WHAT YOU SHOULD DO:
Find the number of lines containing the string "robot" in the data. Answer with the number by itself.

==== MATERIAL SUPPLIED

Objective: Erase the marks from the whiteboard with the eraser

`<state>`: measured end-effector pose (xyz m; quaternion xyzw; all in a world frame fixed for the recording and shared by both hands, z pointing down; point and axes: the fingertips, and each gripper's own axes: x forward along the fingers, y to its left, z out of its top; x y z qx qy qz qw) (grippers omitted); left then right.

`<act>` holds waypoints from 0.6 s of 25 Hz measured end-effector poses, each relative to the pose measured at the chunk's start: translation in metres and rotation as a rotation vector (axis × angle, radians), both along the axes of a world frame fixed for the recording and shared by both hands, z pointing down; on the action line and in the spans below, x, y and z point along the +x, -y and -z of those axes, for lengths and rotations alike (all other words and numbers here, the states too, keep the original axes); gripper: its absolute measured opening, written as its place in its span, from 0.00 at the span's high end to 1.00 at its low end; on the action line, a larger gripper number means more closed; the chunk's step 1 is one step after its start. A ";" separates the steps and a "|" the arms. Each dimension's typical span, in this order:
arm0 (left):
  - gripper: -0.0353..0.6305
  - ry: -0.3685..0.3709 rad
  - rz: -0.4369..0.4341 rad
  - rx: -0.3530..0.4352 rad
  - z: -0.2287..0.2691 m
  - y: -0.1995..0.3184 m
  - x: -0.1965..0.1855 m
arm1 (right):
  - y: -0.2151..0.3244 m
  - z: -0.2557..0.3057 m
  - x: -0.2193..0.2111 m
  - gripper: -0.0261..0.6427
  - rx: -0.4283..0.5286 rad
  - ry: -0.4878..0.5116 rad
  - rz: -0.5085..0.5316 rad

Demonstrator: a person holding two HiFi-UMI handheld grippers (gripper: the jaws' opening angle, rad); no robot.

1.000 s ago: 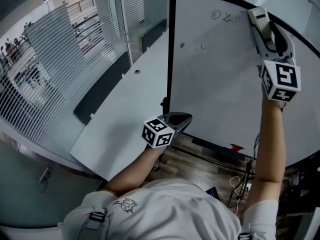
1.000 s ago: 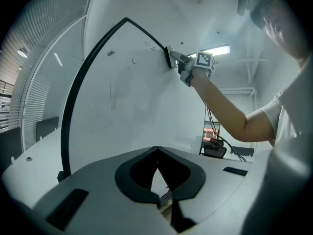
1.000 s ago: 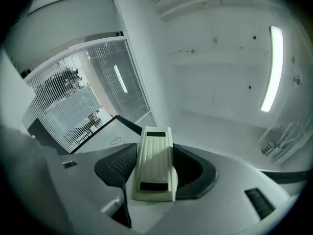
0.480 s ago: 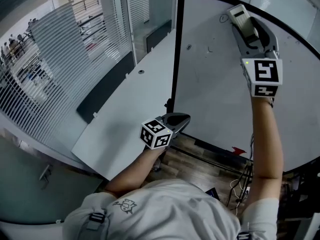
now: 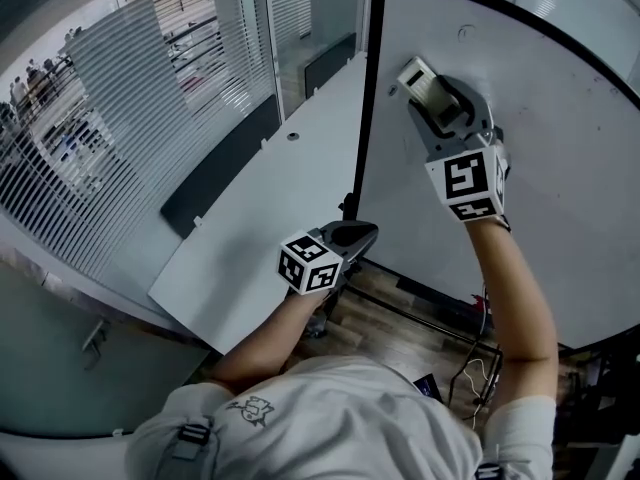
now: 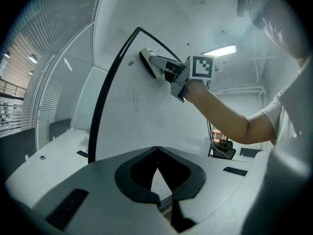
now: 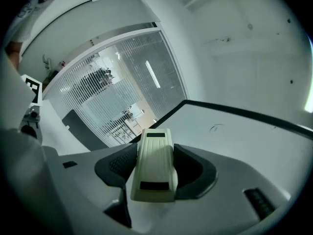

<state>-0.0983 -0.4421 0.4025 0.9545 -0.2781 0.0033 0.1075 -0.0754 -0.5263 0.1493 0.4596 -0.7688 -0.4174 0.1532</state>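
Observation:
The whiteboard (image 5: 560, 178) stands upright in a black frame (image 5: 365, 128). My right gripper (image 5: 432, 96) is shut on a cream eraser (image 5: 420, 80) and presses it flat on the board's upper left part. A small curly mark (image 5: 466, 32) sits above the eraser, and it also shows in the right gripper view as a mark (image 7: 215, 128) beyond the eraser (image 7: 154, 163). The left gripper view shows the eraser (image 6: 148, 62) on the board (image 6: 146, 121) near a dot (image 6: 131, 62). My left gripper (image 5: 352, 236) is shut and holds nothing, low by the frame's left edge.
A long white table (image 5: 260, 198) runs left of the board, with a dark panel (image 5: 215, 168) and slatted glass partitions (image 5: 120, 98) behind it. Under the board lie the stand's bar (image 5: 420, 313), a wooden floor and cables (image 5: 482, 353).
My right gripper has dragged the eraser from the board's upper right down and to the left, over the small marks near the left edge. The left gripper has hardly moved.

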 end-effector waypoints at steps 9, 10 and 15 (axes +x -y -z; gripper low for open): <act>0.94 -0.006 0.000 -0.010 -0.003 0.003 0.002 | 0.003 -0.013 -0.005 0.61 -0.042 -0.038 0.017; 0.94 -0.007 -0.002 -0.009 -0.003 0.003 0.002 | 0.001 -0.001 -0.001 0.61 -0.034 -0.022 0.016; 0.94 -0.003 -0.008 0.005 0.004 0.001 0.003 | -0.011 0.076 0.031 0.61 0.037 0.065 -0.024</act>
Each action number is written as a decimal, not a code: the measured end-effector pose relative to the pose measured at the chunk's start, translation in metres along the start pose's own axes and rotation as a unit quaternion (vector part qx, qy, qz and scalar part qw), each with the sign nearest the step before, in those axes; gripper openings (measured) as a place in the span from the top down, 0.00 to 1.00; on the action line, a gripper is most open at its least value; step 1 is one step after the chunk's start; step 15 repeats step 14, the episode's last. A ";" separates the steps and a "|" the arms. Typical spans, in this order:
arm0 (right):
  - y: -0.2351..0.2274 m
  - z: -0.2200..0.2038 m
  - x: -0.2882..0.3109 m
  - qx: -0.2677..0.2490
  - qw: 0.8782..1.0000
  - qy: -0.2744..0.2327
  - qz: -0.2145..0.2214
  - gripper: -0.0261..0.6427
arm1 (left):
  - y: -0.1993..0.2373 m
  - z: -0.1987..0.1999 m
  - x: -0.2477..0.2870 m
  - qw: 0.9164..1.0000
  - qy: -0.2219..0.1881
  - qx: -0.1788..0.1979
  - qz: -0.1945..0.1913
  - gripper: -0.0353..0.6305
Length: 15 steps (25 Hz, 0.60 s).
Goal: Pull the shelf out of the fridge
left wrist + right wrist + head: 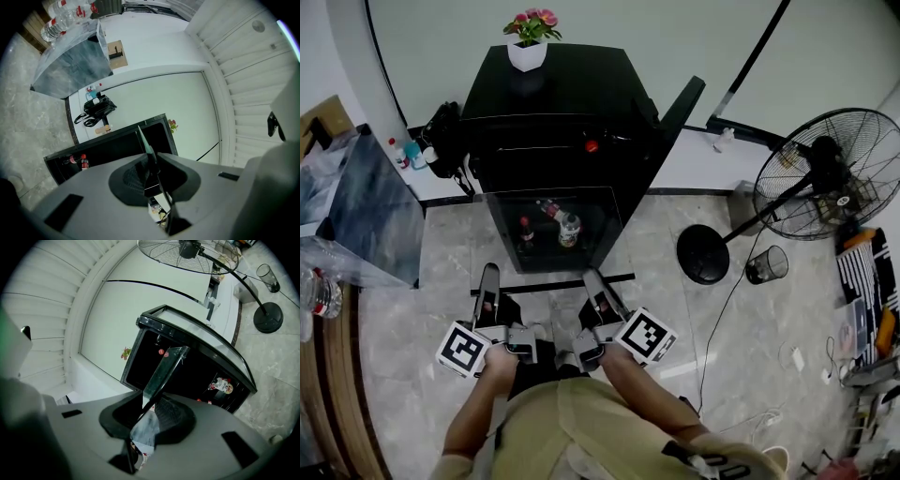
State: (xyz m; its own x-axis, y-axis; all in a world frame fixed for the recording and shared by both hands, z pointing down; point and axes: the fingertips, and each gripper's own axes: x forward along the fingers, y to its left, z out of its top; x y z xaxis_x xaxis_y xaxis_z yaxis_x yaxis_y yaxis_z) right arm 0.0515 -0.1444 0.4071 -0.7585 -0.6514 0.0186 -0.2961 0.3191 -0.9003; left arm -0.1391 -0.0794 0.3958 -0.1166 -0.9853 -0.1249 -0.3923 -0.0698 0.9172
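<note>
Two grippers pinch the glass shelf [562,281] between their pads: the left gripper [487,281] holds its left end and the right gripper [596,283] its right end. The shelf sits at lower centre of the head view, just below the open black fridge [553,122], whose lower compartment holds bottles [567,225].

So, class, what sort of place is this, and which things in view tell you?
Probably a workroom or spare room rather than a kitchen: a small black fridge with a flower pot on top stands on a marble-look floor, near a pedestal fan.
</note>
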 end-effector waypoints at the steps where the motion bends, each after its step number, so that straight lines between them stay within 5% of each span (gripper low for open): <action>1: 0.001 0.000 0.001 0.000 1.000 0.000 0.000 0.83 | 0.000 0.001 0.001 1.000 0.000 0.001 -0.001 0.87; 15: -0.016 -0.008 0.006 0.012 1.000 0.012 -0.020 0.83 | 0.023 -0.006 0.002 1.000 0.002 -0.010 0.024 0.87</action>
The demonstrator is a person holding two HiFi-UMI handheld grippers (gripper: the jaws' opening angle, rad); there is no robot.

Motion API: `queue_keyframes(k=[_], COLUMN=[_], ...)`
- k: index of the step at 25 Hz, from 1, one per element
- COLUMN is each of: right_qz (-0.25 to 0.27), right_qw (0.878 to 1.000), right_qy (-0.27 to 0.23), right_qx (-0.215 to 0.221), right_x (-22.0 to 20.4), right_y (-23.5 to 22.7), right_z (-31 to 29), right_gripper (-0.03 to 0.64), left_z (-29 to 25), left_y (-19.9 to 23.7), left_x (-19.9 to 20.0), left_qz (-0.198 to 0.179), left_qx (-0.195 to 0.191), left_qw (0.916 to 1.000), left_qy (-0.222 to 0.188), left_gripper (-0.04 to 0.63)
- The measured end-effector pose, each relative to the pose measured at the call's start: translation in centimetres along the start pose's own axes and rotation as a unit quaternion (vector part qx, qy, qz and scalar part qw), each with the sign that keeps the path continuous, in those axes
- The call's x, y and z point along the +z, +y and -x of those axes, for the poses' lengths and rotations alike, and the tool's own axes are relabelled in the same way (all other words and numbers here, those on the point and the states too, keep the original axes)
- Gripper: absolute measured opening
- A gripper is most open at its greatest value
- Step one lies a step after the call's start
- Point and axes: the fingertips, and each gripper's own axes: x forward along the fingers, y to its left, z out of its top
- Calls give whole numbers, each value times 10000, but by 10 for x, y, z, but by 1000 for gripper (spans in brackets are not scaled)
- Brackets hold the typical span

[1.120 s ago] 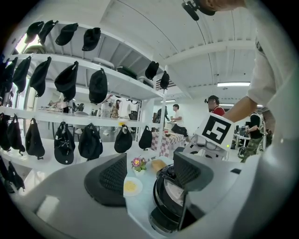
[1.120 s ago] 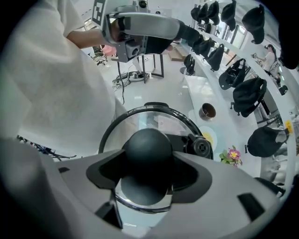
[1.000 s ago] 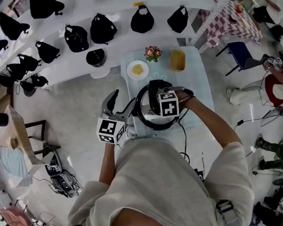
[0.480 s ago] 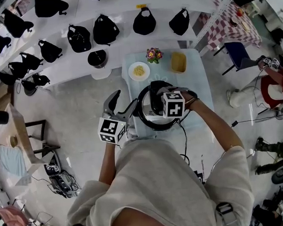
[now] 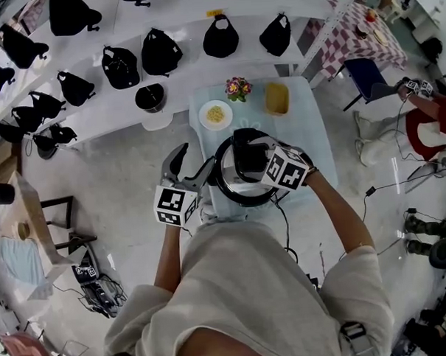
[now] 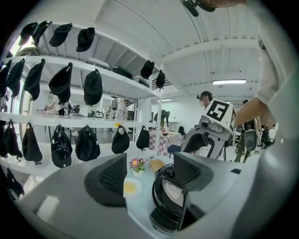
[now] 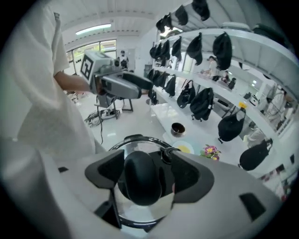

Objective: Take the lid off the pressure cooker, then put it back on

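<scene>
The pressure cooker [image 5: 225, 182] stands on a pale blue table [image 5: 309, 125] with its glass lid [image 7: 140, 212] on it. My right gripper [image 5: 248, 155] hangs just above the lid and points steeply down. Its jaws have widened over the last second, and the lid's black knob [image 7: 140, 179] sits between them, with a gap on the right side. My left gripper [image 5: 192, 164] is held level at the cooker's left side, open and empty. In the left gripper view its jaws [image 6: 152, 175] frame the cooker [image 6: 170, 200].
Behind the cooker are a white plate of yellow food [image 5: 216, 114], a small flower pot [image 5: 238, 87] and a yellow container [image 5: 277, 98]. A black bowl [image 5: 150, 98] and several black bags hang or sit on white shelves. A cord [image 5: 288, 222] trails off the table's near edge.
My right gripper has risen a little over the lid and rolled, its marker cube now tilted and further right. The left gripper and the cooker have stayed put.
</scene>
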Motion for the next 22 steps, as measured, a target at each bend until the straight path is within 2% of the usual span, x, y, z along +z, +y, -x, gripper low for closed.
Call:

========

WRITTEN ANSWER:
2